| About this exercise |
Where in the data below does the word "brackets" appear? Copy every line that has it.

[Supplied information]

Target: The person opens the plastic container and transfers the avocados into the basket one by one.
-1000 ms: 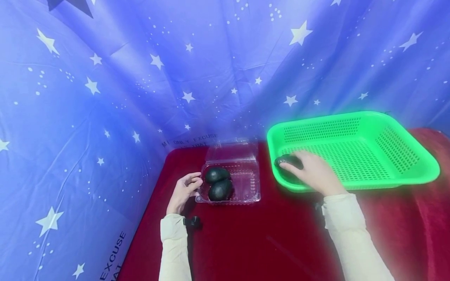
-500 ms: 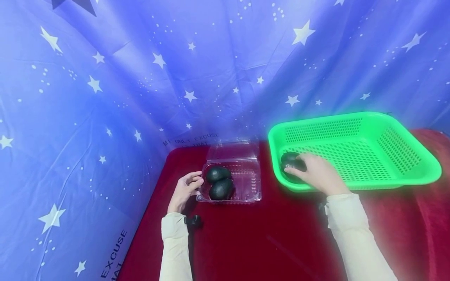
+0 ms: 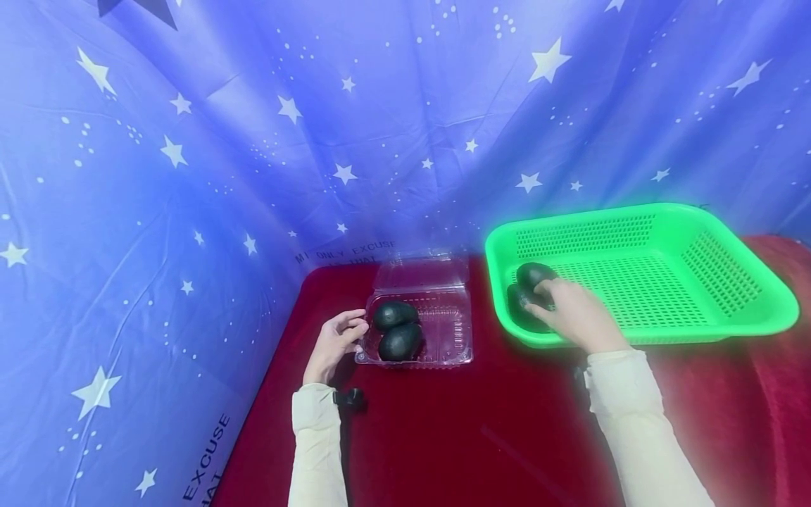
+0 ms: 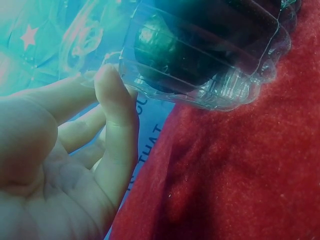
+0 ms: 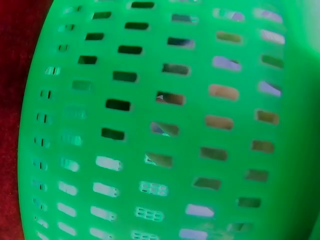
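Observation:
Two dark avocados [image 3: 399,343] lie together in the left part of a clear plastic clamshell box [image 3: 446,331], whose lid stands open at the back. My left hand [image 3: 329,345] pinches the box's left rim between thumb [image 4: 117,100] and finger. Inside the green basket [image 3: 640,331], at its left end, my right hand [image 3: 579,317] grips a dark avocado [image 3: 534,272] with thumb and fingers. Another avocado [image 3: 518,303] shows just in front of it, partly behind the thumb. In the right wrist view only the slotted basket wall [image 5: 195,115] fills the picture; the right hand is hidden there.
A red cloth [image 3: 443,436] covers the table. The basket stands to the right of the box, with a gap of cloth between. A blue star-patterned curtain [image 3: 393,127] hangs close behind and along the left side.
My right hand has moved slightly right and down into the basket with its avocado, from near the left rim. A second avocado now shows beside it. The left hand stays at the box.

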`<state>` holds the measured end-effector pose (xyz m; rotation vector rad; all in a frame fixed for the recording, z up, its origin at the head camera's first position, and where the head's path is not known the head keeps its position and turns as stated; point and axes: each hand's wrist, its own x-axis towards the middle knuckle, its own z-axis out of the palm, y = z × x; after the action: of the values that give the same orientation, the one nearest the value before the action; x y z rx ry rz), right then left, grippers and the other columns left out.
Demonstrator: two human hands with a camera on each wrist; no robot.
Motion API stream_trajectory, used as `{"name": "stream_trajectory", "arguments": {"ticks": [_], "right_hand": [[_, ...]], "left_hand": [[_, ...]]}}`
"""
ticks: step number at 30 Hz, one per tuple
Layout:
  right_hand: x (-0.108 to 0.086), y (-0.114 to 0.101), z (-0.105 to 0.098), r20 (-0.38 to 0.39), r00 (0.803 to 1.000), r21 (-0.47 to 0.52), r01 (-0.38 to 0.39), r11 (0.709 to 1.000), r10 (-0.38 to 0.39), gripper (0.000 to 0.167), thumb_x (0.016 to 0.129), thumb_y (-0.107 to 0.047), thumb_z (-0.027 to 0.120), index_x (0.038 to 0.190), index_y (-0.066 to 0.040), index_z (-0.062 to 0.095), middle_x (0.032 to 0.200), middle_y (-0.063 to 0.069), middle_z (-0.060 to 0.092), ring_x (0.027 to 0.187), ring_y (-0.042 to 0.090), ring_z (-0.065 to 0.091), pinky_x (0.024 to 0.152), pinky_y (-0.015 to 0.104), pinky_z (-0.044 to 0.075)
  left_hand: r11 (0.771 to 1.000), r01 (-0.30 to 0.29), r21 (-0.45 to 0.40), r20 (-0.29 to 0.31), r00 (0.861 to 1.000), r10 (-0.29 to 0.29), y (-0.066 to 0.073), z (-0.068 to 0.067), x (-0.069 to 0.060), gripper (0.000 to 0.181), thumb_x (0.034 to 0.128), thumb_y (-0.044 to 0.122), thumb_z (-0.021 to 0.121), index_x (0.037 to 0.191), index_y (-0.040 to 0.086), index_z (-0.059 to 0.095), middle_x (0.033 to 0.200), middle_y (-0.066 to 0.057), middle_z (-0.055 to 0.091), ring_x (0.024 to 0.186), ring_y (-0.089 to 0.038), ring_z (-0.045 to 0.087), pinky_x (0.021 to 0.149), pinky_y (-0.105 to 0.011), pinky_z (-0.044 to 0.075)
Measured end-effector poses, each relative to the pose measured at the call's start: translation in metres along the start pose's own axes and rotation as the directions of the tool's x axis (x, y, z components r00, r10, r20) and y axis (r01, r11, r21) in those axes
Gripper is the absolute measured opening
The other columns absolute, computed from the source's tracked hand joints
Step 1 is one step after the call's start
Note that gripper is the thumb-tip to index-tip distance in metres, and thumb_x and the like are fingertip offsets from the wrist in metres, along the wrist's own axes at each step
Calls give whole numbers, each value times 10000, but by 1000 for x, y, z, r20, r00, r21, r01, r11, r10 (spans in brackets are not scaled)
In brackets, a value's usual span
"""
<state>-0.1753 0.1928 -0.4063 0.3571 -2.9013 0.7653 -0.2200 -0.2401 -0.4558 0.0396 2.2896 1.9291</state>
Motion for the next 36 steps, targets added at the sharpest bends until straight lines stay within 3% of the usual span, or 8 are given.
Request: {"name": "stream_trajectory", "arguments": {"ticks": [5,13,22,36], "right_hand": [[0,-1,-1,9,1000,-7,0,1000,0,384,943,-253,662,1175,53,645,1140,218,687,1022,410,657,862,566,523],[0,-7,-2,-4,1000,-5,-4,1000,4,361,951,-237,653,1197,27,640,1168,206,680,1023,406,657,848,575,524],[7,-21,4,-101,992,-25,74,997,-76,276,937,-198,665,1139,-10,673,1091,161,694,982,361,665,827,542,545],[21,-51,24,-163,971,22,182,983,-176,221,912,-151,690,1090,-22,669,1028,123,671,969,288,632,853,463,555]], "left_hand": [[1000,7,1,11,1000,-7,0,-1,0,454,919,89,693,1340,-26,567,1048,-95,648,766,-75,596,564,-203,532],[1000,7,2,18,1000,-7,-2,-2,0,471,920,95,695,1352,-29,555,1065,-109,646,778,-74,599,571,-203,534],[1000,-3,2,7,1000,3,0,-2,0,432,919,88,688,1328,-4,583,1035,-57,648,773,-83,602,568,-215,539],[1000,-3,12,12,1000,2,0,-1,1,438,913,90,692,1328,-3,584,1028,-50,655,770,-86,604,570,-211,535]]}}
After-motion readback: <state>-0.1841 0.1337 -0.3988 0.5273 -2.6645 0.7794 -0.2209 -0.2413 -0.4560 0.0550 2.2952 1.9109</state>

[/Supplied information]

| Written answer |
Calls give whole numbers, each value times 10000, but by 1000 for x, y, z, r20, r00, r21, r01, r11, r10 (spans in brackets are not scaled)
In brackets, a value's usual span

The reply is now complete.